- Your instructions: The data below should be copied out exactly, with its pictures omitted.

##### Study material

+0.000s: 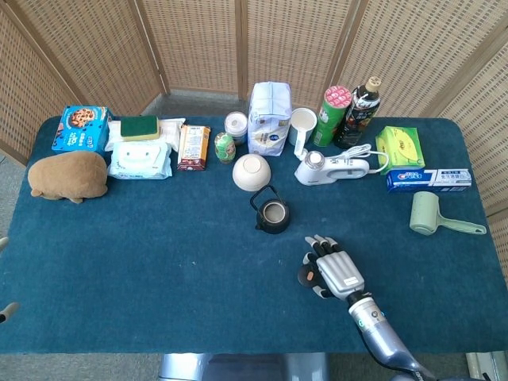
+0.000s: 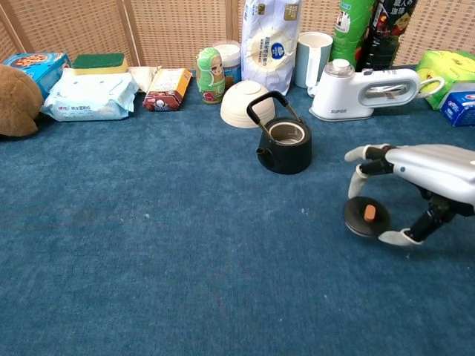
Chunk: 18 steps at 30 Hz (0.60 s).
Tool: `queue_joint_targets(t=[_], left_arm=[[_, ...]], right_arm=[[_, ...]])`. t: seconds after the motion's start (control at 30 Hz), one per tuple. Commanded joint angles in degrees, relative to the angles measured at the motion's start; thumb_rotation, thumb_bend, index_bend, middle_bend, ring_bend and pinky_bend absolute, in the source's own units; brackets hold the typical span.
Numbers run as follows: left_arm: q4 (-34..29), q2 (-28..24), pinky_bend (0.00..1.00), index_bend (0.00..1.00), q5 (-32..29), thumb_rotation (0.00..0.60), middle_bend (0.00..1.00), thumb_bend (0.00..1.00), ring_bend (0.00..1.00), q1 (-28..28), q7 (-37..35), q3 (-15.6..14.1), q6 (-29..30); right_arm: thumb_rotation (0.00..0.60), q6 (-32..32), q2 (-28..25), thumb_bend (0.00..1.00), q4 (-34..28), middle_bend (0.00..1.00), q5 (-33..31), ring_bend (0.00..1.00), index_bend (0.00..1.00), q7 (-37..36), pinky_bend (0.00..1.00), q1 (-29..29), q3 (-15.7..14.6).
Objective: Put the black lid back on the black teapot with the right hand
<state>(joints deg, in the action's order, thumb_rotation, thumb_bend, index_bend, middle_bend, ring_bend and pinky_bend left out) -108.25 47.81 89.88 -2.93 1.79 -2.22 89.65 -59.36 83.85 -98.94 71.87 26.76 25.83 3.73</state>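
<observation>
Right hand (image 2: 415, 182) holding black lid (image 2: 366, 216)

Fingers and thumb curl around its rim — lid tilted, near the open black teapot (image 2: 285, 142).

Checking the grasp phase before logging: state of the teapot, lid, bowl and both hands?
black teapot: upright, open, handle up.
black lid: off the pot, tilted, between the right hand's fingers.
white bowl: upside down.
right hand: holding the lid.
left hand: not in view.
</observation>
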Motion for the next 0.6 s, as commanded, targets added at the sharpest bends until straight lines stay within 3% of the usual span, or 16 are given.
queue_joint_targets(t=[0.03,0.33,0.6], left_arm=[[-0.03,-0.07,0.02,0.00,-0.10,0.600,0.00,0.09,0.00,0.03,-0.14,0.00,-0.11],[-0.15,-0.47,0.02,0.00,-0.36,0.600,0.00,0.09,0.00,0.26,-0.62,-0.10,-0.74],[-0.24,-0.45,0.02,0.00,-0.33,0.600,0.00,0.09,0.00,0.57,-0.09,-0.35,-1.62]], right_arm=[[0.600,-0.43,-0.65,0.33,-1.55,0.08,-0.73,0.05,0.36,0.78,0.01,0.52,0.87],[0.600,-1.10,-0.93,0.33,-5.42,0.08,-7.30,0.05,0.37,5.11,0.03,4.06,6.65],[0.600,-1.98,1.97,0.34,-3.71,0.08,-20.15,0.05,0.37,13.00,0.04,10.23,13.11]])
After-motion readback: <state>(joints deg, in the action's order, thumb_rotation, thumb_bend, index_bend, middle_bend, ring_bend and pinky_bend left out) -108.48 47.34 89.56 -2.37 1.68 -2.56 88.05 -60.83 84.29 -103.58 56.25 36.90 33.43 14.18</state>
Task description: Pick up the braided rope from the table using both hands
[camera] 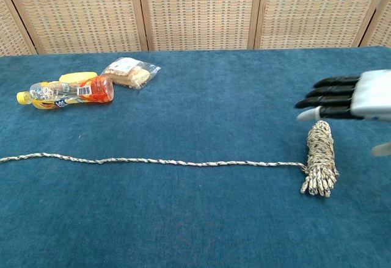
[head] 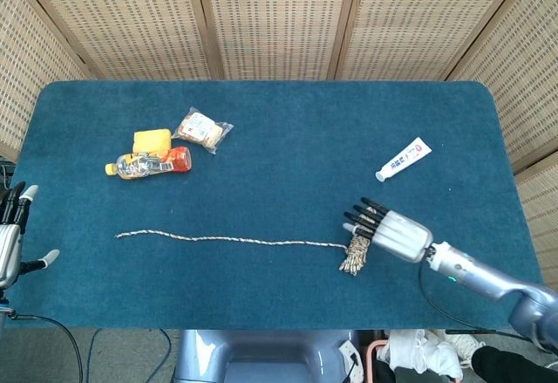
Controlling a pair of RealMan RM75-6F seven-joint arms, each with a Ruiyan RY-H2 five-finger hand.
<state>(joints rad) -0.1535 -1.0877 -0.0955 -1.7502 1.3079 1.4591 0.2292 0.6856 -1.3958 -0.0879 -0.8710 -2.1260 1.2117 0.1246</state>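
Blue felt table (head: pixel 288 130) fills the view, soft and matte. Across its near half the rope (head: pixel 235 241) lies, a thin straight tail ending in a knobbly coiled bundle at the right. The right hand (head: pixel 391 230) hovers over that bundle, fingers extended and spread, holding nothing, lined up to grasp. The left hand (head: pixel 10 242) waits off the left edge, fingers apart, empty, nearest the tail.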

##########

- Completed exercise:
+0.000s: 
+0.000s: 
Chunk: 18 steps at 30 Hz (0.60 s).
Tool: `queue_joint_targets(t=[_], left_arm=[[_, ...]], right_arm=[[_, ...]])`. t: seconds after the motion's start (control at 30 Hz), one per tuple. Commanded joint angles in degrees, relative to the angles measured at the motion's start; thumb_rotation, thumb_bend, index_bend, middle_bend, ring_bend and pinky_bend absolute, in the source's own units; brackets hold the typical span.
Numbers run as follows: left_arm: q4 (-34..29), q2 (-28..24), pinky_bend (0.00..1.00), index_bend (0.00..1.00), q5 (-32..29), thumb_rotation (0.00..0.60), middle_bend (0.00..1.00), thumb_bend (0.00..1.00), ring_bend (0.00..1.00), q1 (-28..28), q7 (-37..35), q3 (-15.6..14.1), q6 (-29..30); right_arm: thumb_rotation (0.00..0.60), q6 (-32..32), q2 (-28..25), thumb_bend (0.00..1.00), q4 (-34..28), middle_bend (0.00..1.00), q5 (-33..31), ring_bend (0.00..1.00), index_bend (0.00..1.00), q7 (-37..36), pinky_bend (0.00..1.00), q1 (-29..29), q3 (-15.7..14.6).
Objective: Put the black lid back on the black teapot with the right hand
<state>(joints deg, in the action's order, thumb_rotation, thumb_bend, index_bend, middle_bend, ring_bend and pinky_bend left out) -108.25 47.81 89.88 -2.93 1.79 -2.22 89.65 -59.36 83.85 -98.94 71.87 26.76 25.83 3.73</state>
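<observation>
Right hand (image 2: 415, 182) holding black lid (image 2: 366, 216)

Fingers and thumb curl around its rim — lid tilted, near the open black teapot (image 2: 285, 142).

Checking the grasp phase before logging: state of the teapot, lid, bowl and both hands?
black teapot: upright, open, handle up.
black lid: off the pot, tilted, between the right hand's fingers.
white bowl: upside down.
right hand: holding the lid.
left hand: not in view.
</observation>
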Motion for the next 0.6 s, as commanded, targets added at the sharpest bends until straight lines stay within 3% of the usual span, or 16 are given.
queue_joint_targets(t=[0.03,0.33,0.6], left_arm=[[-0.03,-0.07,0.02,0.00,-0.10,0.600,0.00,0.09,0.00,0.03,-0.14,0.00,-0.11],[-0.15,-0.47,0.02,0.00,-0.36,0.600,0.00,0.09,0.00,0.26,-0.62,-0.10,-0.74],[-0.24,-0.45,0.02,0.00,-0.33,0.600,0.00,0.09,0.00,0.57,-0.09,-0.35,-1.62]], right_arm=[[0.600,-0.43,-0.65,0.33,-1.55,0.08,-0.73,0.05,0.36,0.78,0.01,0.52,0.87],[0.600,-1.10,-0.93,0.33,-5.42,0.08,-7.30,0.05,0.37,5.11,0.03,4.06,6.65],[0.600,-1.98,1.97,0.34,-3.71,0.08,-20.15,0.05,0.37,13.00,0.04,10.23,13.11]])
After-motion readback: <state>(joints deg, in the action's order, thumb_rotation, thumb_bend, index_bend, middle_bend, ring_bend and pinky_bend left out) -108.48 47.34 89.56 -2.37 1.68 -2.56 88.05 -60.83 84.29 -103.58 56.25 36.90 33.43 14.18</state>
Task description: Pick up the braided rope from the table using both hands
[camera] 
[head] 
Controlling a pair of RealMan RM75-6F seven-joint arms, each with a Ruiyan RY-H2 five-finger hand.
<state>(joints rad) -0.1535 -1.0877 -0.0955 -1.7502 1.3079 1.4591 0.2292 0.6856 -1.3958 -0.0879 -0.8710 -2.1260 1.2117 0.1246</state>
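Blue felt table (head: pixel 288 130) fills the view, soft and matte. Across its near half the rope (head: pixel 235 241) lies, a thin straight tail ending in a knobbly coiled bundle at the right. The right hand (head: pixel 391 230) hovers over that bundle, fingers extended and spread, holding nothing, lined up to grasp. The left hand (head: pixel 10 242) waits off the left edge, fingers apart, empty, nearest the tail.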

The answer requires no additions.